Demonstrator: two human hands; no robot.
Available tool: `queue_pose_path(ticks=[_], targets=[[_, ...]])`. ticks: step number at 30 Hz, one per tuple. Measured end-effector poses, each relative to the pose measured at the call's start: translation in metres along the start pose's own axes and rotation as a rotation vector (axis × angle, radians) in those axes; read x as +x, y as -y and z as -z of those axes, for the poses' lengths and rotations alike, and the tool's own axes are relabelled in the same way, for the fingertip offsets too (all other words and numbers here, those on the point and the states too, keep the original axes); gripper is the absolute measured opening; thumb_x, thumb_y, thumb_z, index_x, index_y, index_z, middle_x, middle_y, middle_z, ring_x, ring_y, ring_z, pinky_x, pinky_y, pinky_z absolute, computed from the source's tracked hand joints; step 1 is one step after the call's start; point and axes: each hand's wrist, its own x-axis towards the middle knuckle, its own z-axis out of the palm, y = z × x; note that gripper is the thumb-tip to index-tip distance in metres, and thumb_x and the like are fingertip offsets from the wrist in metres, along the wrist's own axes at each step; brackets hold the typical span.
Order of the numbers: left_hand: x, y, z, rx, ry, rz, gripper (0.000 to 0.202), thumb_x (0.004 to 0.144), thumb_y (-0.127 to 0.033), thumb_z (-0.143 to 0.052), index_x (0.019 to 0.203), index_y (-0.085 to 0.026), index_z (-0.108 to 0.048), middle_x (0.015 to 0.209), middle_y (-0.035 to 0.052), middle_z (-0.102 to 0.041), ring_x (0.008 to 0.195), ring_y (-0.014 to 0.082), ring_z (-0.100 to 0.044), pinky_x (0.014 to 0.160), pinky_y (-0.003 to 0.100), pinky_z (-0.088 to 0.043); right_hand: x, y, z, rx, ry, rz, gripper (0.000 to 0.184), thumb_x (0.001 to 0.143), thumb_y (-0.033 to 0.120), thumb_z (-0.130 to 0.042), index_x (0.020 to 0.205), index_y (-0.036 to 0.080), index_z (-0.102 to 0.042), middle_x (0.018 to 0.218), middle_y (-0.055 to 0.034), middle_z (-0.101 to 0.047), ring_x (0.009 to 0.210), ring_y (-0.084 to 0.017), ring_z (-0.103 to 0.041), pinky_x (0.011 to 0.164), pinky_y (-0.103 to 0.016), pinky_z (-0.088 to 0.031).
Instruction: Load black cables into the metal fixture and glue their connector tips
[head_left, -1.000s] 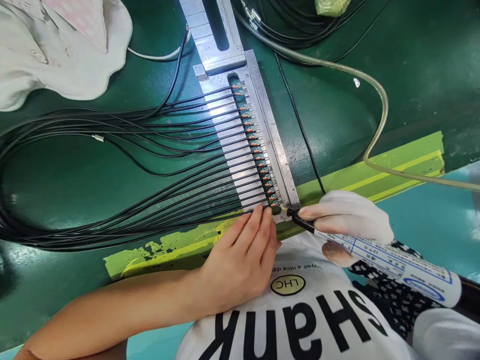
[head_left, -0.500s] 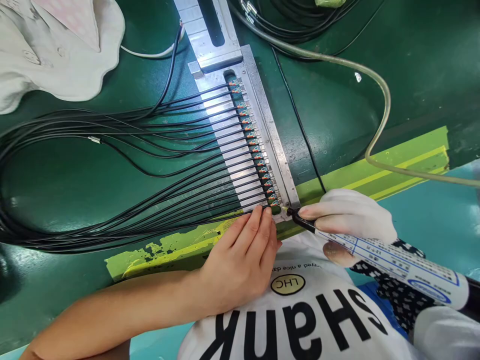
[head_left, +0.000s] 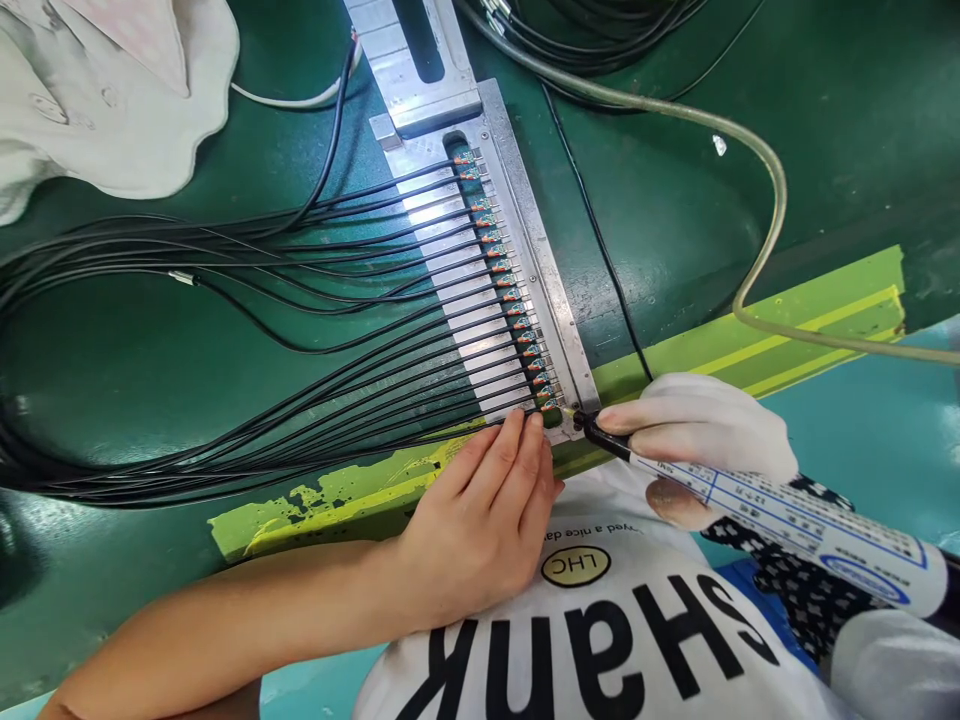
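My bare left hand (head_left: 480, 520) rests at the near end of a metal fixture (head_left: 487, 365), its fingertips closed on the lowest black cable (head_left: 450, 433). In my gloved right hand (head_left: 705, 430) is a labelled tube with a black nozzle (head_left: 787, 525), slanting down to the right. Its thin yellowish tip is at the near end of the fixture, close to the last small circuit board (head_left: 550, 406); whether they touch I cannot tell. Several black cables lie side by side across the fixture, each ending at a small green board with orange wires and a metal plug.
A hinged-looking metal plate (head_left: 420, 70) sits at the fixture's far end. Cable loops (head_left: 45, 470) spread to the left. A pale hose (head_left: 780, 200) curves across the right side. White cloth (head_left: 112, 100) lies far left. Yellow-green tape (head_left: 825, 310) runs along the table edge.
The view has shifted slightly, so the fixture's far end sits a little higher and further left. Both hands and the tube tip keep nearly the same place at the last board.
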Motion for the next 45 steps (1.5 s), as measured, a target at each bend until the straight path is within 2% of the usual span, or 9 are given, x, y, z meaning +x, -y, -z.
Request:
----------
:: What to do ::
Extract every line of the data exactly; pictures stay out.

:: Written solution ::
Demonstrator: two human hands; no robot.
Available tool: `queue_pose_path(ticks=[_], targets=[[_, ...]])`. ticks: step number at 30 Hz, one per tuple. Measured end-effector poses, each relative to the pose measured at the call's start: translation in metres along the start pose's own axes and rotation as a rotation vector (axis × angle, radians) in those axes; read x as +x, y as -y and z as -z of those axes, for the poses' lengths and rotations alike, and the tool's own axes are relabelled in the same way, for the fingertip offsets too (all other words and numbers here, those on the point and the states too, keep the original axes); gripper is the absolute measured opening; thumb_x, thumb_y, thumb_z, index_x, index_y, index_z, middle_x, middle_y, middle_z, ring_x, ring_y, ring_z, pinky_x, pinky_y, pinky_z absolute, computed from the source's tracked hand joints; step 1 is one step after the call's start; point and axes: each hand's wrist, its own x-axis towards the middle knuckle, its own z-axis out of the palm, y = z × x; note that gripper is the thumb-tip to index-tip distance in metres, and thumb_x and the like are fingertip offsets from the wrist in metres, along the wrist's own axes at each step; brackets hold the typical span.
Order of the numbers: left_hand: x, y, z, rx, ry, rz, gripper (0.000 to 0.202), thumb_x (0.004 to 0.144), thumb_y (-0.127 to 0.033), thumb_z (-0.143 to 0.052), index_x (0.019 to 0.203), index_y (-0.085 to 0.026), index_z (-0.108 to 0.048), middle_x (0.015 to 0.209), middle_y (-0.035 to 0.052), middle_z (-0.102 to 0.041), ring_x (0.008 to 0.195), ring_y (-0.014 to 0.082), ring_z (-0.100 to 0.044), pinky_x (0.014 to 0.160), pinky_y (-0.003 to 0.100), pinky_z (-0.088 to 0.043); right_hand: x, y, z, rx, ry, rz, gripper (0.000 to 0.184), thumb_x (0.001 to 0.143), thumb_y (-0.033 to 0.120), thumb_z (-0.130 to 0.042), index_x (0.020 to 0.205), index_y (-0.036 to 0.080), index_z (-0.102 to 0.042), middle_x (0.018 to 0.218), middle_y (-0.055 to 0.034), middle_z (-0.101 to 0.047), ring_x (0.009 to 0.210), ring_y (-0.084 to 0.017), ring_z (-0.103 to 0.041), pinky_x (0.011 to 0.164), pinky_y (-0.103 to 0.016), pinky_z (-0.088 to 0.031).
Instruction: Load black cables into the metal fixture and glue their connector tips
[head_left, -1.000s] 
[head_left, -0.500s] 
[head_left, +0.000s] 
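My bare left hand (head_left: 480, 520) rests at the near end of a metal fixture (head_left: 487, 365), its fingertips closed on the lowest black cable (head_left: 450, 433). In my gloved right hand (head_left: 705, 430) is a labelled tube with a black nozzle (head_left: 787, 525), slanting down to the right. Its thin yellowish tip is at the near end of the fixture, close to the last small circuit board (head_left: 550, 406); whether they touch I cannot tell. Several black cables lie side by side across the fixture, each ending at a small green board with orange wires and a metal plug.
A hinged-looking metal plate (head_left: 420, 70) sits at the fixture's far end. Cable loops (head_left: 45, 470) spread to the left. A pale hose (head_left: 780, 200) curves across the right side. White cloth (head_left: 112, 100) lies far left. Yellow-green tape (head_left: 825, 310) runs along the table edge.
The view has shifted slightly, so the fixture's far end sits a little higher and further left. Both hands and the tube tip keep nearly the same place at the last board.
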Motion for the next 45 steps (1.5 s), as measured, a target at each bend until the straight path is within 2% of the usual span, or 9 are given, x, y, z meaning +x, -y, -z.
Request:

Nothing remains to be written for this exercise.